• [Task requirements]
Among the entries that follow, the required portion opens with the line containing "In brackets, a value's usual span" and closes with the line containing "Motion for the". Give that portion again exactly, and nothing else.

• [Material supplied]
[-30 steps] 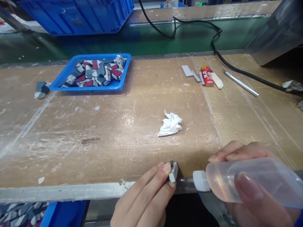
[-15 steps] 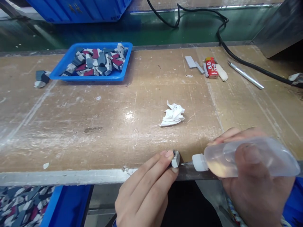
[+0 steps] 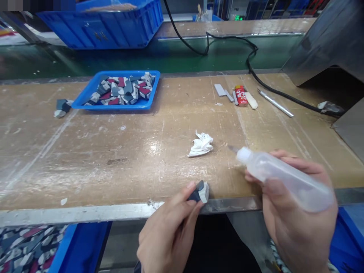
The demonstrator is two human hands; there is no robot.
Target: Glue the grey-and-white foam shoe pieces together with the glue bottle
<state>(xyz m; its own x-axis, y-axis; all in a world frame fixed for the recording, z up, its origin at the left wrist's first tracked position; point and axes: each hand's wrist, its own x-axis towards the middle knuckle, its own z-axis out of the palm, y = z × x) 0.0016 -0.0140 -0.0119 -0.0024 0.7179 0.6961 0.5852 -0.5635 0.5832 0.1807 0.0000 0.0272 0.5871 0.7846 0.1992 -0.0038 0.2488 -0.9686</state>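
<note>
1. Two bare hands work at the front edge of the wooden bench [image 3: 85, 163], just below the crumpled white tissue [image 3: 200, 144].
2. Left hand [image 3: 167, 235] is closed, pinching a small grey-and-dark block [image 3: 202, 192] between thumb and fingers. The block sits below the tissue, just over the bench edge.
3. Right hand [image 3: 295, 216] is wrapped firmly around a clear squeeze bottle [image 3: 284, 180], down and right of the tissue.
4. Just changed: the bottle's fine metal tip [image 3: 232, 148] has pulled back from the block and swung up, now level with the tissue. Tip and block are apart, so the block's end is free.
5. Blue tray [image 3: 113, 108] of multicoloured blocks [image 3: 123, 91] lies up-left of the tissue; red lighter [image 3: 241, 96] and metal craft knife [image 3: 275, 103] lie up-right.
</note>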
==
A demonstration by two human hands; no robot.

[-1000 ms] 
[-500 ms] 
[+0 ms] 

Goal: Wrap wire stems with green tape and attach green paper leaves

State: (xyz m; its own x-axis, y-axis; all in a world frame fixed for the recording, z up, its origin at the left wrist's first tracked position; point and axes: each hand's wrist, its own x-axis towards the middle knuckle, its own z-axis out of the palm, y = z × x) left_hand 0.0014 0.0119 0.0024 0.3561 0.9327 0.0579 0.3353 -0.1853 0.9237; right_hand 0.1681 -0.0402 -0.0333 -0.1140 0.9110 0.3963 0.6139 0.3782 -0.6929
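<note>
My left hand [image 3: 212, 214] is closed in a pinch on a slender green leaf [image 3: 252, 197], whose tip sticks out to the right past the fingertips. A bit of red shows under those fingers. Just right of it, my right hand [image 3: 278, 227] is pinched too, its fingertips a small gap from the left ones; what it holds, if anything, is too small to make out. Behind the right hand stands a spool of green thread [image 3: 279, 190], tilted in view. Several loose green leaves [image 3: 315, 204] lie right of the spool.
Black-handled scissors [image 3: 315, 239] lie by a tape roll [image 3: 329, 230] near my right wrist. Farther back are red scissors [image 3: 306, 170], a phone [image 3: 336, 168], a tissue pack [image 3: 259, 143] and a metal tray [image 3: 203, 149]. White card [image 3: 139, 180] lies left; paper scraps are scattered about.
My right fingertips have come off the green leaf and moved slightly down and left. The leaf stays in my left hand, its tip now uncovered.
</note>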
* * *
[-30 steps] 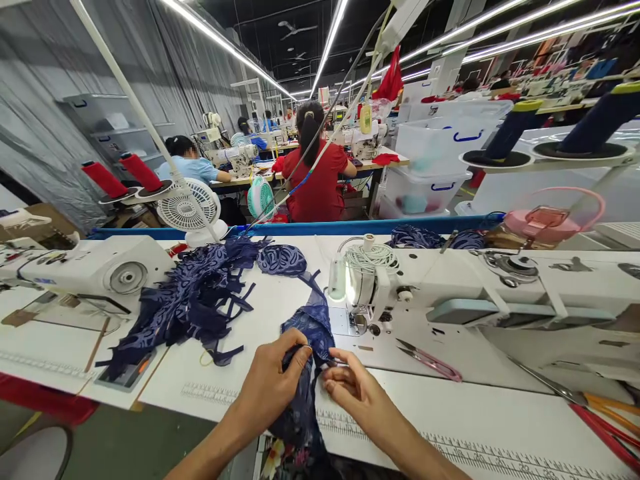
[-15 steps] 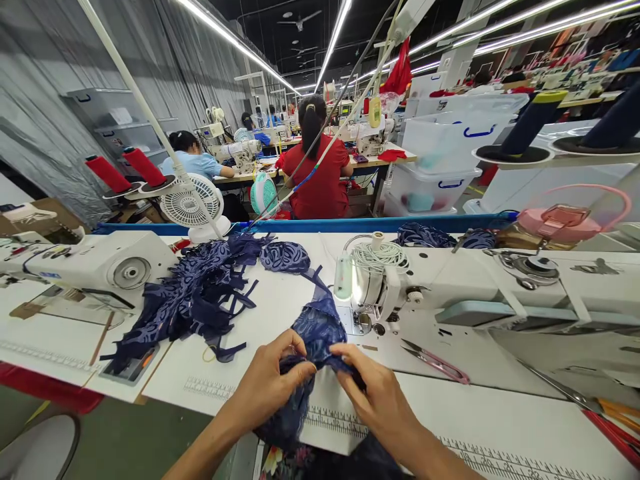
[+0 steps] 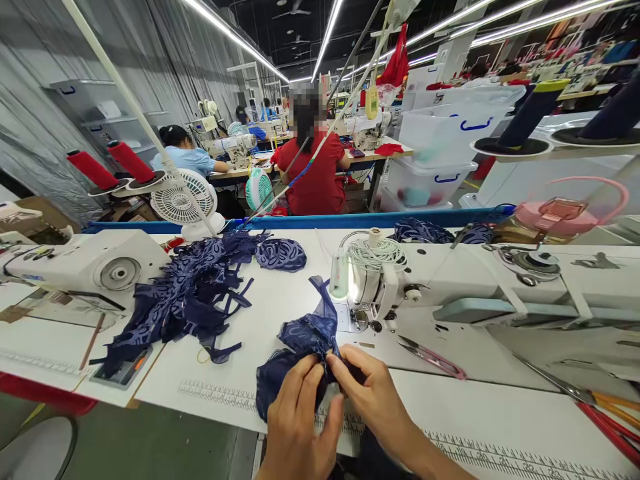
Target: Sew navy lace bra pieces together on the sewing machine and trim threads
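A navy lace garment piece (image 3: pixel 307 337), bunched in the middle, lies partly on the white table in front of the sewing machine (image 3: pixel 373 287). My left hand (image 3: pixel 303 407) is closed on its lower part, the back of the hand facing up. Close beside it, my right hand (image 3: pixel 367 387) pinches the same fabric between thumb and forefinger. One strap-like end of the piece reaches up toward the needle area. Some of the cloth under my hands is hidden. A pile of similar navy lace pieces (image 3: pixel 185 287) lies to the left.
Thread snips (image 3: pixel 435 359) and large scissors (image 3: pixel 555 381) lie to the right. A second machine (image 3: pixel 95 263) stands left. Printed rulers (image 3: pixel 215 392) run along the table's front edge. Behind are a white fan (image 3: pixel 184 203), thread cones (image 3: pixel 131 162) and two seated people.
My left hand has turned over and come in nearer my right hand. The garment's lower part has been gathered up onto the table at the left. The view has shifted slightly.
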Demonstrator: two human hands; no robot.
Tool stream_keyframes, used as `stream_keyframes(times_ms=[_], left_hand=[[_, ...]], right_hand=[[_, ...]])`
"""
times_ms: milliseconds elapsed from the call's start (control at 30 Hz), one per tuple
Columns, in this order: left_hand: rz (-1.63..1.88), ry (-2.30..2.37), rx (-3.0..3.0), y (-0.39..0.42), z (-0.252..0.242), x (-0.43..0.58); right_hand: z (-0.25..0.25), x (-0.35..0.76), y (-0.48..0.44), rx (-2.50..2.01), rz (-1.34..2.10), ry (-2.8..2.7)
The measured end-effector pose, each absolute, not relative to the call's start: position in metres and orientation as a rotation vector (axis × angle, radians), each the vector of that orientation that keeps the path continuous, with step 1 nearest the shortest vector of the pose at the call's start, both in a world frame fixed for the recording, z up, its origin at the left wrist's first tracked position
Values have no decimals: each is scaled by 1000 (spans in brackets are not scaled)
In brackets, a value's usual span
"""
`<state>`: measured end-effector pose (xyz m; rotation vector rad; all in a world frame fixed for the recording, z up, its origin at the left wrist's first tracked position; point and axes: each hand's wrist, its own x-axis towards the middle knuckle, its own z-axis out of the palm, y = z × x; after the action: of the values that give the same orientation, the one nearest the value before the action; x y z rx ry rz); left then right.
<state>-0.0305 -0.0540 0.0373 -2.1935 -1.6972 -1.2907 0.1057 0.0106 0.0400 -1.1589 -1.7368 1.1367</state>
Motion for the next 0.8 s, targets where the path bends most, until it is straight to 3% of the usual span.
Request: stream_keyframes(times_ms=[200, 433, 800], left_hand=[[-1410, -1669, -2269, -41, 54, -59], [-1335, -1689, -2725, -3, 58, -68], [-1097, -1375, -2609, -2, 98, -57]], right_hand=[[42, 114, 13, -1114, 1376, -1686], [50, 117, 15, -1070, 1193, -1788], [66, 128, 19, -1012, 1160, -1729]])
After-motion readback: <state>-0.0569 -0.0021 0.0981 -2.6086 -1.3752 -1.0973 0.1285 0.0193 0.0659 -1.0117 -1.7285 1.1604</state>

• [Result]
In brackets, a value's usual span
"""
`<state>`: measured end-effector pose (xyz m; rotation vector rad; all in a world frame fixed for the recording, z up, its origin at the left wrist's first tracked position; point and axes: each hand's wrist, its own x-axis towards the middle knuckle, its own z-axis out of the palm, y = z × x; after the action: of the values that give the same orientation, the one nearest the value before the action; x y z rx ry rz); left then right.
<state>-0.0305 -0.0540 0.0373 -2.1935 -1.6972 -1.2907 0.1057 0.0106 0.0400 -1.1589 -1.7368 1.1367</state>
Motion for the next 0.8 s, targets where the path bends most, until it is straight to 3% of the usual span.

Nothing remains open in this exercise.